The IMPACT project, carried out at the Hochschule Pforzheim’s Institute for Smart Systems and Services from 1 October 2019 to 30 September 2022, aimed to simplify and optimise software for production automation. The core contribution is a hierarchical, service‑oriented domain‑specific language (DSL) that allows engineers to describe automation logic in a modular, intuitive way. The DSL is organised into four strictly ordered levels that progressively refine the program flow and reduce abstraction. Level 4, the Process Service Workflow, lets process engineers define the overall sequence of operations or manufacturing steps derived from recipes or flow charts. Level 3, Application Service Interfaces, supplies function blocks that act as the interface to control and regulation of standardised process flows. Level 2, Application Service Implementations, is where application developers realise the concrete behaviour of these function blocks. Finally, Level 1, Hardware Services, provides the low‑level access to actuators and sensors through a hardware abstraction layer supplied by library developers. This layered approach guarantees that higher‑level specifications can be reused and customised without altering lower‑level implementations, thereby supporting rapid adaptation to changing production parameters such as control settings, material properties or electrical configurations.

A key feature of the DSL is its integration with Asset Administration Shells (AAS). By accessing process data stored in the AAS, the automation software can react dynamically to changes in the production environment, enabling variant generation that accommodates different production conditions. The DSL also offers specialised modelling elements for the direct inclusion of AAS and for the execution of distributed automation services. These elements rely on specific service interfaces and communication protocols while recognising existing system and process objects.

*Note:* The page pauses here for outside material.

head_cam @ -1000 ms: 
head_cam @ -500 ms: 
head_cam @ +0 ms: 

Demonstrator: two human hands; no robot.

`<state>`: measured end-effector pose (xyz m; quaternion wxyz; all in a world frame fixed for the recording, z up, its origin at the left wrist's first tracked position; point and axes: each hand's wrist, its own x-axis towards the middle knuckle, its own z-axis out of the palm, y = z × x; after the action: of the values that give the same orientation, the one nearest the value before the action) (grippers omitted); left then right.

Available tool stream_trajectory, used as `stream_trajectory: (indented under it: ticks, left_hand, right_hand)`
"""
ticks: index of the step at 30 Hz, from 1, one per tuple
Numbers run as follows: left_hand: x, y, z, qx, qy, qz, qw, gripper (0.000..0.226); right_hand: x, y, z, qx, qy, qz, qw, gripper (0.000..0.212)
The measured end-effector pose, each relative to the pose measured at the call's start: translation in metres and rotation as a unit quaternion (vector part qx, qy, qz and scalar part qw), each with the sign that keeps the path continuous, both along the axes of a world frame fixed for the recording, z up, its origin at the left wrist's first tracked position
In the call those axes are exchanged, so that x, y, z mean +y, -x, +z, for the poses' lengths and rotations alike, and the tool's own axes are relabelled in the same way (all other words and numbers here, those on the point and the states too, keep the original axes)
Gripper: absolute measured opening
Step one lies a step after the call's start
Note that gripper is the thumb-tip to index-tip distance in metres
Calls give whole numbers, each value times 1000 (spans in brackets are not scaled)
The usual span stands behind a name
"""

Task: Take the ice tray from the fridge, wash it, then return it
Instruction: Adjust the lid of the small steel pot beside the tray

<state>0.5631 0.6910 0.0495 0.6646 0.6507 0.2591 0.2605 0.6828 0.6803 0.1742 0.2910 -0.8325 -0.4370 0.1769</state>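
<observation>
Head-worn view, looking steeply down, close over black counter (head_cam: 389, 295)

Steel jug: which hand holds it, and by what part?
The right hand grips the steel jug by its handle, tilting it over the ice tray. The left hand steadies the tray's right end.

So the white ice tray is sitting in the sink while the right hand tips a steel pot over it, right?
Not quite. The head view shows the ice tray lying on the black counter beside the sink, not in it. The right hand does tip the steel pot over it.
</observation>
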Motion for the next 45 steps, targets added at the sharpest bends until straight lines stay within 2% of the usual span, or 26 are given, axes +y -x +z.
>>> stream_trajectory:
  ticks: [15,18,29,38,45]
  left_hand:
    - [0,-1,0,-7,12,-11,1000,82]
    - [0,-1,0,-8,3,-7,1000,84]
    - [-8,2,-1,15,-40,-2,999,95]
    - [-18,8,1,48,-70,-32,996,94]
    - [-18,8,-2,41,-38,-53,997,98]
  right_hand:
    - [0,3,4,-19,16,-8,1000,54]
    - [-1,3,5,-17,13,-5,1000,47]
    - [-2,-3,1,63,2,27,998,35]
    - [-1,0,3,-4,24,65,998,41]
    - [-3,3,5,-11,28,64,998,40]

The implementation of the DSL was realised using the Eclipse Xtext framework, which automatically generates a parser and an abstract syntax tree. Because Xtext and Eclipse Sirius both use the Eclipse Modeling Framework (EMF), the textual DSL can be extended to a graphical variant without additional effort. The interpreter for the DSL was designed to support concurrent execution. Parallel execution paths are modelled as separate interpreter instances, each running on its own kernel thread. Shared data that may be accessed by multiple threads is isolated in a dedicated thread and protected by critical sections, while inter‑thread communication is achieved through shared variables. This design allows the automation software to exploit parallelism while maintaining thread safety.

Evaluation of the DSL and its interpreter was performed on the Industry 4.0 model plant at the Institute for Smart Systems and Services. The tests confirmed that the hierarchical DSL facilitates efficient development of automation logic and that the interpreter can execute concurrent programs without race conditions. The project’s results were presented at the IEEE International Conference on Emerging Technologies and Factory Automation (ETFA) in 2021 and at the IEEE 17th Conference on Industrial Electronics and Applications (ICIEA) in 2022, where the hierarchical DSL concept and its integration with AAS were highlighted.

Collaboration in the project involved a mix of roles: process engineers defined the high‑level workflows, software architects designed the function blocks, application developers implemented the concrete behaviour, and library developers supplied the hardware services. The project was funded under the German federal funding scheme with the grant number 01IS19031B. During the project period, the team secured two follow‑up projects that build on the IMPACT results, and several publications are planned that will further explore the use of AAS for parameterising automation software and the development of secure concurrent automation solutions. The successful completion of the project demonstrates the viability of a hierarchical DSL for simplifying automation software development and for enabling flexible, data‑driven adaptation of production processes.